Introduction

What is a DeiC National pilot project on the Cultural Heritage Cluster?

The Cultural Heritage Cluster (KAC) provides a technical platform and technical abilities but does not provide knowledge related to the specific research domain. Neither does KAC provide knowledge about methods that will be suitable for the specific research question.

Working with KAC does not require prior knowledge of code-based quantitative analysis nor the use of KB’s collections as data. Although, any prior knowledge would enhance the value of the pilot project and the expectations of achievable results.

What does a DeiC pilot project on the Cultural Heritage Cluster contain?

A National DeiC pilot project contains the following elements

  • Access to KAC for six consecutive months
  • 120 hours of consultancy, which is provided by the IT Development department at KB

Along with the consultancy, general IT-support is included.

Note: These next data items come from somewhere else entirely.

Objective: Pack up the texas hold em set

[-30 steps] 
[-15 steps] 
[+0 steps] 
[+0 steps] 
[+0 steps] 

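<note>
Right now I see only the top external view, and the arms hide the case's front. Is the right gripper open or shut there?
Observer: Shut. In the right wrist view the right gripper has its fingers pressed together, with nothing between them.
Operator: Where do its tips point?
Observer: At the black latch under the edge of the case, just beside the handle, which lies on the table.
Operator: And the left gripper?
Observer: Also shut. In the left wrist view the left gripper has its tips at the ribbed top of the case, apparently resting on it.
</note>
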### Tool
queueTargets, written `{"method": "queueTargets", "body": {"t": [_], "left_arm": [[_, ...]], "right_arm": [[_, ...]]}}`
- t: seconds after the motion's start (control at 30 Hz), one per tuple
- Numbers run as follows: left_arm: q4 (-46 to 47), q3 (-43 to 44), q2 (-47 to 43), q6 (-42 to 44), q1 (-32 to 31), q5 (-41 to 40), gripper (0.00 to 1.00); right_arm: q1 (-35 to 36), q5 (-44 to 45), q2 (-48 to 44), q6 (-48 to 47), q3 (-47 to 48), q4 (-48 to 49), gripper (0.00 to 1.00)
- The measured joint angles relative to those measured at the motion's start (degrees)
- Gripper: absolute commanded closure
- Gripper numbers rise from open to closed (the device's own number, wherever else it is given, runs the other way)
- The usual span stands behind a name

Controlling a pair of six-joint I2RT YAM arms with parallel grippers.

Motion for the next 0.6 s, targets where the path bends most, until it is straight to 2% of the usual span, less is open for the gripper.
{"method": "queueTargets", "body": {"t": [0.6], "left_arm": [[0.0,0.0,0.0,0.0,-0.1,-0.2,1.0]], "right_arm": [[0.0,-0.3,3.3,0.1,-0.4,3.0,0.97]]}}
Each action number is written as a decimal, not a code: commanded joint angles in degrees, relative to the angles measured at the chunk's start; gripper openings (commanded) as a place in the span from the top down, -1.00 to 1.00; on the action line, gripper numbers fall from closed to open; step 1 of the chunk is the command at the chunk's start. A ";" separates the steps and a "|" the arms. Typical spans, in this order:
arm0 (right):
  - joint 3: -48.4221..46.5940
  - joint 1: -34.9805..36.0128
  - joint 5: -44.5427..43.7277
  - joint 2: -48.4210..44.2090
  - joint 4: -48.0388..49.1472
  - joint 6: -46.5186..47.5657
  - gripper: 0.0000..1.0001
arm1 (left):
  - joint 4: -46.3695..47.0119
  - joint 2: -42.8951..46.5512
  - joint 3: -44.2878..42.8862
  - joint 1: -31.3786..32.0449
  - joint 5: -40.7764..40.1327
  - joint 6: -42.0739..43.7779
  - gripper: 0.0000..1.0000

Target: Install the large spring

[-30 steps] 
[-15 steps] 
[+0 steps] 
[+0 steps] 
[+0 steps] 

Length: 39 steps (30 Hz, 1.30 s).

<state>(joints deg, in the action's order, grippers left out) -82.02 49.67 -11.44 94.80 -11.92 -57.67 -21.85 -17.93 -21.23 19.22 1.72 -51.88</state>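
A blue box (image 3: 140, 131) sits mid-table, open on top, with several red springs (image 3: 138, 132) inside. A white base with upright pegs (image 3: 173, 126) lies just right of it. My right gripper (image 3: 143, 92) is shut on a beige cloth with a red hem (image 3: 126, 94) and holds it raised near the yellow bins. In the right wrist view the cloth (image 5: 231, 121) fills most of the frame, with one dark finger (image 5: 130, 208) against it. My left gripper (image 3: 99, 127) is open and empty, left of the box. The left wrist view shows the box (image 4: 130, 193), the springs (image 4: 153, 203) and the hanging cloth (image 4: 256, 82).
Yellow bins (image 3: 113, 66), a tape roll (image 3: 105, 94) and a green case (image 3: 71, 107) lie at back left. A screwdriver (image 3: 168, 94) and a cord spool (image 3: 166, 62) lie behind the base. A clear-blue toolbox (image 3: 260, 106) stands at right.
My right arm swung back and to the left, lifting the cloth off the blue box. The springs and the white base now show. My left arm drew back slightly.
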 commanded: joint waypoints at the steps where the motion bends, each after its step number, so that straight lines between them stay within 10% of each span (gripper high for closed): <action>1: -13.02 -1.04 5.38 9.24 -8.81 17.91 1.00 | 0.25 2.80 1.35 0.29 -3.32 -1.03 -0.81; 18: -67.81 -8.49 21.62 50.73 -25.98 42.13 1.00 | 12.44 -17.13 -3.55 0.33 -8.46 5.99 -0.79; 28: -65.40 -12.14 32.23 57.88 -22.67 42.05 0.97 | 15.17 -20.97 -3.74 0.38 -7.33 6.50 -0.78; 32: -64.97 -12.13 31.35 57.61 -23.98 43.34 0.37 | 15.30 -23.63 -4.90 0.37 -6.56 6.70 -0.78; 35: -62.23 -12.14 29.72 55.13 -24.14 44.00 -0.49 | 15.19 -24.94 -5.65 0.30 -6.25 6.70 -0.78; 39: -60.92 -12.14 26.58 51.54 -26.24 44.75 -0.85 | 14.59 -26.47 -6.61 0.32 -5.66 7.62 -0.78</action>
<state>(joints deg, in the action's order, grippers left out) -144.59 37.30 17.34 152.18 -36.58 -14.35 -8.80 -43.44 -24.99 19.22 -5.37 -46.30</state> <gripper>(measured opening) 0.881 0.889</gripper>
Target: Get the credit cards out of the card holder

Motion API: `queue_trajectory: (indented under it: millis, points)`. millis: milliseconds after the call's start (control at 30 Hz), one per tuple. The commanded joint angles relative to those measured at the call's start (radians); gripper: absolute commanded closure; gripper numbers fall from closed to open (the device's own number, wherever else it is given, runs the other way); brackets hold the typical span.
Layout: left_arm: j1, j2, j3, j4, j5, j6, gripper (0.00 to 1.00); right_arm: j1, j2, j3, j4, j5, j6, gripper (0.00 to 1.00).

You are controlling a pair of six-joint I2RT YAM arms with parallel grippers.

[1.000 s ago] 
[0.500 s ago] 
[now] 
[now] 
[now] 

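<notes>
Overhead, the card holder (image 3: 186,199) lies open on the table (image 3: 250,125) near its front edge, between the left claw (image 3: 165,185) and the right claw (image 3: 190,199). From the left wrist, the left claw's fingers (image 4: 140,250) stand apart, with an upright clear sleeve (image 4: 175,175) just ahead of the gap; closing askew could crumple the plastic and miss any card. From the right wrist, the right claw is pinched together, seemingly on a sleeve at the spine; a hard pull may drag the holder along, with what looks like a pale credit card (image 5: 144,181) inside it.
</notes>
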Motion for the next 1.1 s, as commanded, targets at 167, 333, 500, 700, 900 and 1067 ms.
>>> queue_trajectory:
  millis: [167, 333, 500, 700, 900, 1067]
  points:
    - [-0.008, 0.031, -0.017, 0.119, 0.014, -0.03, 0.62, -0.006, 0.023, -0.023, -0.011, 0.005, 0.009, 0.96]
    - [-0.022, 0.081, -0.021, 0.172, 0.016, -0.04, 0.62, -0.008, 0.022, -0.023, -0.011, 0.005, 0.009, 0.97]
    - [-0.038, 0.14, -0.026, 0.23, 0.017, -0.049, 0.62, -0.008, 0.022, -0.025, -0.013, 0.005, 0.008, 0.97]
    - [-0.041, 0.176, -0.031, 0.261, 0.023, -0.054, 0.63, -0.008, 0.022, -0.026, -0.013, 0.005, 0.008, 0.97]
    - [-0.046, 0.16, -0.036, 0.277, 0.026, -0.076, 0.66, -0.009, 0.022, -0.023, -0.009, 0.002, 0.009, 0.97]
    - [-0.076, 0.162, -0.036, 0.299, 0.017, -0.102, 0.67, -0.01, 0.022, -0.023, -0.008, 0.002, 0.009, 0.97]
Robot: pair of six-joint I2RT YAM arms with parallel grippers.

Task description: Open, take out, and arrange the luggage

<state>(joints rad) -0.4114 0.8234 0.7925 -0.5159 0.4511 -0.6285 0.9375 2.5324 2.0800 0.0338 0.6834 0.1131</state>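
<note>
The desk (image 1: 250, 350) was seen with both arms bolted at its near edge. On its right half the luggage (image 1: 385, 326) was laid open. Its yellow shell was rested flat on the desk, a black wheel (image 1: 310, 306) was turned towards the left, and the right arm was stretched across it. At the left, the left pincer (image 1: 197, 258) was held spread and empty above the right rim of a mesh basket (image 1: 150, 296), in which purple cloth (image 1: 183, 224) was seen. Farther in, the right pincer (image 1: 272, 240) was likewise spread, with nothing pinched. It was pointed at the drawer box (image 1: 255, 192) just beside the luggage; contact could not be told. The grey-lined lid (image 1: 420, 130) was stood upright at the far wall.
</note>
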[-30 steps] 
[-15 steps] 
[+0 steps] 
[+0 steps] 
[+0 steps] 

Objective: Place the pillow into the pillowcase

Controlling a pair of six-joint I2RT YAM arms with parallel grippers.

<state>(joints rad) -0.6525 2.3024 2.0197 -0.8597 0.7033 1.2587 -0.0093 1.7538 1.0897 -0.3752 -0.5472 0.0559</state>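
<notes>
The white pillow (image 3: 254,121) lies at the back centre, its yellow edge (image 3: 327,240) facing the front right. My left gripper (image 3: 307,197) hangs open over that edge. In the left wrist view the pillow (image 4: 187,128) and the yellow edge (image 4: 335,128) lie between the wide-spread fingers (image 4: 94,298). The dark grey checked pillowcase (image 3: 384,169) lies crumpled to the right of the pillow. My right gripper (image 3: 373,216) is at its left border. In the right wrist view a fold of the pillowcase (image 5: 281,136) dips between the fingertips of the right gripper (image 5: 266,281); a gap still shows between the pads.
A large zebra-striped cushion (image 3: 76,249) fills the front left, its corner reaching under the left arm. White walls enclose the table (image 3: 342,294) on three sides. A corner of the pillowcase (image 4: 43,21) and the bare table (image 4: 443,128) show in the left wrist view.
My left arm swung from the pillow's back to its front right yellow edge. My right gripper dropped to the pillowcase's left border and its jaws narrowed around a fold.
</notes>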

Therefore, KAC offers support to problems like non-functioning software, login-troubles, etc. The solutions to such problems are not included in the allocated hours of consultancy.

Structure of a pilot project

A normal project process follows the following phases

  •   Dialogue phase
    • Focus on determining data to be used
  •   Milestone 1
    • The signing of the agreement to use KAC and signing of an extradition agreement for data from KB’s collections
  •   ETL phase
    • Data extraction
  • Milestone 2
    • Extradition of data
  • Phase 1
    • Analysis work with intensive consultancy
  • Phase 2
    • Analysis work including sparring with a KB consultant
  • Milestone 3
    • Project closure

Dialogue phase

In the dialogue phase, the project process is planned. The following elements will be discussed.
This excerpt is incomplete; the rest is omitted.